La notizia in sintesi
- Microsoft avrebbe 2,2 milioni di chip AI installati nei suoi datacenter.
- L’indagine del The Guardian rileva discrepanze con le capacità energetiche dichiarate.
- Il nodo principale sarebbe l’attivazione dei nuovi impianti, non la disponibilità di chip.
- Satya Nadella cita energia e infrastrutture come limiti alla crescita dell’AI.
Riassunto generato con AI
Microsoft e il divario nei chip per l’intelligenza artificiale
Microsoft, impegnata nell’espansione globale dei datacenter per cloud e intelligenza artificiale, avrebbe installato 2,2 milioni di chip AI, secondo documenti interni visionati dal The Guardian. Il dato, emerso nelle ultime ore dall’indagine del quotidiano britannico, appare inferiore alle attese rispetto agli investimenti, alla capacità elettrica annunciata e agli obiettivi comunicati dal gruppo guidato da Satya Nadella.
La questione riguarda i centri dati distribuiti su cinque continenti e il loro effettivo utilizzo: la corsa all’AI richiede chip avanzati, energia disponibile, edifici completati e reti capaci di operare su larga scala. Per questo il numero di processori installati è un indicatore rilevante della velocità reale con cui l’infrastruttura può essere messa al servizio di clienti e modelli generativi.

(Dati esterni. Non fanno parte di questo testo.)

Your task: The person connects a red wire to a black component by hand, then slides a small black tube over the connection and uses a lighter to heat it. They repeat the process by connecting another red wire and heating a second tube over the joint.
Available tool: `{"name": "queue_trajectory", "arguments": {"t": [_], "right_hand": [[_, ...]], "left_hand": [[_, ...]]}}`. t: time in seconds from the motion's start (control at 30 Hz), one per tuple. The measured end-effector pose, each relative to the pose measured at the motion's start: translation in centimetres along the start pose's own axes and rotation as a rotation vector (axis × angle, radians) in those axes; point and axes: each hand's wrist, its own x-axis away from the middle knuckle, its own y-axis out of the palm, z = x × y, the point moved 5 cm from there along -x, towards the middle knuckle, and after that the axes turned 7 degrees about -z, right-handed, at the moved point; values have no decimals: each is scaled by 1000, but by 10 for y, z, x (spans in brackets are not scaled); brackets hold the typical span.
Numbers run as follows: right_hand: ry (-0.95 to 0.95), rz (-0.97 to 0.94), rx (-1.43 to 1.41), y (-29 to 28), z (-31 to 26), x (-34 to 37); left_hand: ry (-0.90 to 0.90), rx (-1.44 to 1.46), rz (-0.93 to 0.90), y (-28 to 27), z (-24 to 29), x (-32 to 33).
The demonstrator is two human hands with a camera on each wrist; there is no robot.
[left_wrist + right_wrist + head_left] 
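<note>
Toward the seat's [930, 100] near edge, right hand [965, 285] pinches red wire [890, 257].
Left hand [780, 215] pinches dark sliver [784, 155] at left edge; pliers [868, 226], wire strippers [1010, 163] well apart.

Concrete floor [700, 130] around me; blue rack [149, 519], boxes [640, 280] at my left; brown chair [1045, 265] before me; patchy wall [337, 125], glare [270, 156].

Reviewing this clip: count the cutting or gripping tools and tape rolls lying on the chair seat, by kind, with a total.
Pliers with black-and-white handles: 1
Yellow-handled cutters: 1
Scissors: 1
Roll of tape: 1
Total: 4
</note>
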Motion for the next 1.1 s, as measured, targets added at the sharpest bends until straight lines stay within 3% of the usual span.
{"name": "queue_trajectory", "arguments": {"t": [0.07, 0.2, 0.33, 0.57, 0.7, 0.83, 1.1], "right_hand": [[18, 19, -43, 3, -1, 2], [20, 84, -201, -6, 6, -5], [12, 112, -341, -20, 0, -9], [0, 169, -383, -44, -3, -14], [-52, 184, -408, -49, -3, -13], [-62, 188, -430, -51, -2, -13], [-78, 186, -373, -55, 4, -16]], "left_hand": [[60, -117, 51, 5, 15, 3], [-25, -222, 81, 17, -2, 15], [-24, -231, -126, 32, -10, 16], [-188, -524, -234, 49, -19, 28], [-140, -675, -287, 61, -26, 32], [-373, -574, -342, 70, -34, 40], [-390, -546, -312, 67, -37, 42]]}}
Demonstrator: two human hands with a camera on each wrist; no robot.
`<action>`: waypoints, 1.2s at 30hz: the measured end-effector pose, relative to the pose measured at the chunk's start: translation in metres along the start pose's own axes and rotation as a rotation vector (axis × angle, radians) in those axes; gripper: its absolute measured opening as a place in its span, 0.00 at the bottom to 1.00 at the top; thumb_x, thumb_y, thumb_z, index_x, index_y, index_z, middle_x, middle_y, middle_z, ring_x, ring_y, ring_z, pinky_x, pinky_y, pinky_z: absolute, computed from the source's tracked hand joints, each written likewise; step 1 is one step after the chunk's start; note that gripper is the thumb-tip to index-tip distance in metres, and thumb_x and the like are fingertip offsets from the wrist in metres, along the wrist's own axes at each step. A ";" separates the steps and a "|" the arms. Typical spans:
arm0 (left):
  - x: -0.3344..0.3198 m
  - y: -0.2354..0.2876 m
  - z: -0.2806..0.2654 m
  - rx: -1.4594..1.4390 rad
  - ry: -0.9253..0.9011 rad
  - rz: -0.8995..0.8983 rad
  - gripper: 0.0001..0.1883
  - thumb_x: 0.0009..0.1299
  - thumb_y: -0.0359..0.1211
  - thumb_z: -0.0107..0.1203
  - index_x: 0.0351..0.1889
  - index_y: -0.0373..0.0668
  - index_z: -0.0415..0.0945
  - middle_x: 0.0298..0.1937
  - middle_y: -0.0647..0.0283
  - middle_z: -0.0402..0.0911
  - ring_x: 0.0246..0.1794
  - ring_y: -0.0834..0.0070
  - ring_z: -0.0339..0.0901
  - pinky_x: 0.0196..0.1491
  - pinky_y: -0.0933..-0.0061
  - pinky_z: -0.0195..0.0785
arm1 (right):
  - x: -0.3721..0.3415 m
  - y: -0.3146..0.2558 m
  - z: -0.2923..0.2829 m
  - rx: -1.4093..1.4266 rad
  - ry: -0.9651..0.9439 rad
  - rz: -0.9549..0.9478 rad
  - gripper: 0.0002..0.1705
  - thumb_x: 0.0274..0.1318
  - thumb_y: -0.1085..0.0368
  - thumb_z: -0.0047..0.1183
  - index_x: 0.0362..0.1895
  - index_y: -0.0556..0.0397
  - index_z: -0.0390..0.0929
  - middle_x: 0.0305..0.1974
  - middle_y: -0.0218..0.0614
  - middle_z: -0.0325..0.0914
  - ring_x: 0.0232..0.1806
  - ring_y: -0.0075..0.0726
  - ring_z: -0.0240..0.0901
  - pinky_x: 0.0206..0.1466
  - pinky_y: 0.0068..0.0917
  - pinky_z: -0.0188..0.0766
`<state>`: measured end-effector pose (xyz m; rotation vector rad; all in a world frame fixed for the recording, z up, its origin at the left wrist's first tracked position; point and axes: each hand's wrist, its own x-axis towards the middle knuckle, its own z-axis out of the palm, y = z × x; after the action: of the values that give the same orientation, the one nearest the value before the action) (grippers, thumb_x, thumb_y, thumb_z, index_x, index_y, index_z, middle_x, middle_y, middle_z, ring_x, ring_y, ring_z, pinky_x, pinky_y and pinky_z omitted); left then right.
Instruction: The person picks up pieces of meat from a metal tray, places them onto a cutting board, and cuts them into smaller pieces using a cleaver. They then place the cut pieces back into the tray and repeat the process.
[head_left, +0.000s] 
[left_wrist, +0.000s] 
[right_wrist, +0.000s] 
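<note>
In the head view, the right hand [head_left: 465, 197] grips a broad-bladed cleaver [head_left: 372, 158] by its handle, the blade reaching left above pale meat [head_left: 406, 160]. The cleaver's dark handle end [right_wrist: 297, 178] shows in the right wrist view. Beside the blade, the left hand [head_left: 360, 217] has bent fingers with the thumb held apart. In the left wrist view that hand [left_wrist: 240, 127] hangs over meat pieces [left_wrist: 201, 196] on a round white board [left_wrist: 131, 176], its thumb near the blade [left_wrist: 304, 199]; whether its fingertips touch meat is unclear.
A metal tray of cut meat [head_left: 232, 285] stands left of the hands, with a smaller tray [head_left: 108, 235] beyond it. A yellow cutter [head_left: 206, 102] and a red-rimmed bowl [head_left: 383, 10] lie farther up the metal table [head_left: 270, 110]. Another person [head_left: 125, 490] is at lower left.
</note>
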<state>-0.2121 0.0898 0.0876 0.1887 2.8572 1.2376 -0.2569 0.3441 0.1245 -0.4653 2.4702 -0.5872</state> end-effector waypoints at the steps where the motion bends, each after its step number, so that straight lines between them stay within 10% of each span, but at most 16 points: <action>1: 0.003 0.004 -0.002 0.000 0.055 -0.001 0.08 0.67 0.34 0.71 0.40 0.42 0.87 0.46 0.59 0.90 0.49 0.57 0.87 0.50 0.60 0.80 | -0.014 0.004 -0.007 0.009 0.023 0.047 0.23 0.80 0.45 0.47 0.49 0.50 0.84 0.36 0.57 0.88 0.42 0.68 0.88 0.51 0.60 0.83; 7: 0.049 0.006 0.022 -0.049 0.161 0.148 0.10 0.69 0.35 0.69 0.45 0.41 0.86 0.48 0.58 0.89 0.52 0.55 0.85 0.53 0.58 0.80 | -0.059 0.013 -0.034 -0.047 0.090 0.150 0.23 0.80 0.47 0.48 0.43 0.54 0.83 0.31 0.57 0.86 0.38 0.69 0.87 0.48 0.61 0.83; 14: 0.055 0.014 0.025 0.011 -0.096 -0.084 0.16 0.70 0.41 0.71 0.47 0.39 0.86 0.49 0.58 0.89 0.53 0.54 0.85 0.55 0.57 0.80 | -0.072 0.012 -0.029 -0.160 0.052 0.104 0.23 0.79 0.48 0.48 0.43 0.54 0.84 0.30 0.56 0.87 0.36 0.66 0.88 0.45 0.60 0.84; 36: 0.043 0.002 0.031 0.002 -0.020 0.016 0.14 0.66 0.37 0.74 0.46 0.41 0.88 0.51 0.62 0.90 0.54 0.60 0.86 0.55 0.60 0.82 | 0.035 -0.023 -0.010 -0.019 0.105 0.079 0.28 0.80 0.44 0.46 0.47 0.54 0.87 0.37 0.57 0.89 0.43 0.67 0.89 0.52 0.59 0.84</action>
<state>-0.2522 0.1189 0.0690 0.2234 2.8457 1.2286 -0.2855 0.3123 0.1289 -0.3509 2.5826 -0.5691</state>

Microsoft ha contestato le stime condivise dal giornale, definendole inaccurate e basate su assunzioni errate. L’azienda non ha però indicato quali calcoli o informazioni fossero sbagliati, né comunica pubblicamente i volumi dei singoli chip presenti nella propria infrastruttura AI.
Capacità elettrica, chip Nvidia e datacenter non ancora operativi
Dal 2022 Microsoft ha investito circa 280 miliardi di dollari in terreni, edifici e infrastrutture di calcolo per l’AI, inclusi oltre 41 miliardi nell’ultimo trimestre citato. Nei documenti finanziari, il gruppo afferma di avere aggiunto 5 gigawatt di capacità per datacenter negli ultimi due anni; una presentazione agli investitori del 2024 indicava inoltre 5 gigawatt già installati.
Tradurre la potenza elettrica in numero di chip resta tuttavia complesso. Shaolei Ren, professore dell’Università della California Riverside, osserva che i rapporti di sostenibilità di Microsoft, sottoposti a revisione esterna, suggerirebbero una capacità AI più vicina a 1,2 gigawatt nel 2024. Secondo Ren, gli annunci sull’energia disponibile non chiariscono abbastanza quanta capacità sia effettivamente online e utilizzata per il calcolo.
L’analisi del The Guardian, rivista anche con Abdeltawab Hendawi dell’Università del Rhode Island, considera consumi, raffreddamento e server. Il quotidiano segnala inoltre che Microsoft avrebbe meno chip Nvidia Blackwell installati di quanto alcuni osservatori si aspettassero, mentre Nvidia non ha risposto alla richiesta di commento.
Il limite può essere l’energia, non l’offerta di processori
Il caso dei datacenter Fairwater, in Wisconsin e Georgia, mostra la distanza possibile tra annunci e operatività. Ad aprile Satya Nadella aveva detto che il sito del Wisconsin stava entrando in funzione, ma a maggio Microsoft ha ammesso a un giornale locale che non era ancora online.
Lo stesso Nadella aveva indicato energia e strutture pronte come ostacolo principale: “Non è un problema di fornitura di chip”, ma di edifici in cui poterli collegare. La conseguenza è che processori già disponibili potrebbero restare inutilizzati finché energia, costruzioni e connessioni non saranno completate.
FAQ
Quanti chip AI avrebbe installato Microsoft?
Sì, i documenti interni citati dal The Guardian indicano 2,2 milioni di chip AI installati nei datacenter di Microsoft.
Microsoft ha confermato il numero di chip?
No, Microsoft non comunica i volumi dei chip specifici e sostiene che le stime del quotidiano britannico siano inaccurate.
Perché la capacità elettrica è importante?
Sì, la potenza disponibile indica quanti sistemi possono funzionare, ma non prova che tutti i datacenter siano operativi o dedicati all’AI.
Qual è il problema dei datacenter Fairwater?
Sì, il progetto Fairwater in Wisconsin risultava non ancora online a maggio, nonostante l’annuncio di attivazione fatto ad aprile.
Su quali fonti si basa questa analisi?
Sì, il contenuto nasce da un’analisi approfondita e verifica incrociata della nostra Redazione su numerose fonti, tra cui The Guardian.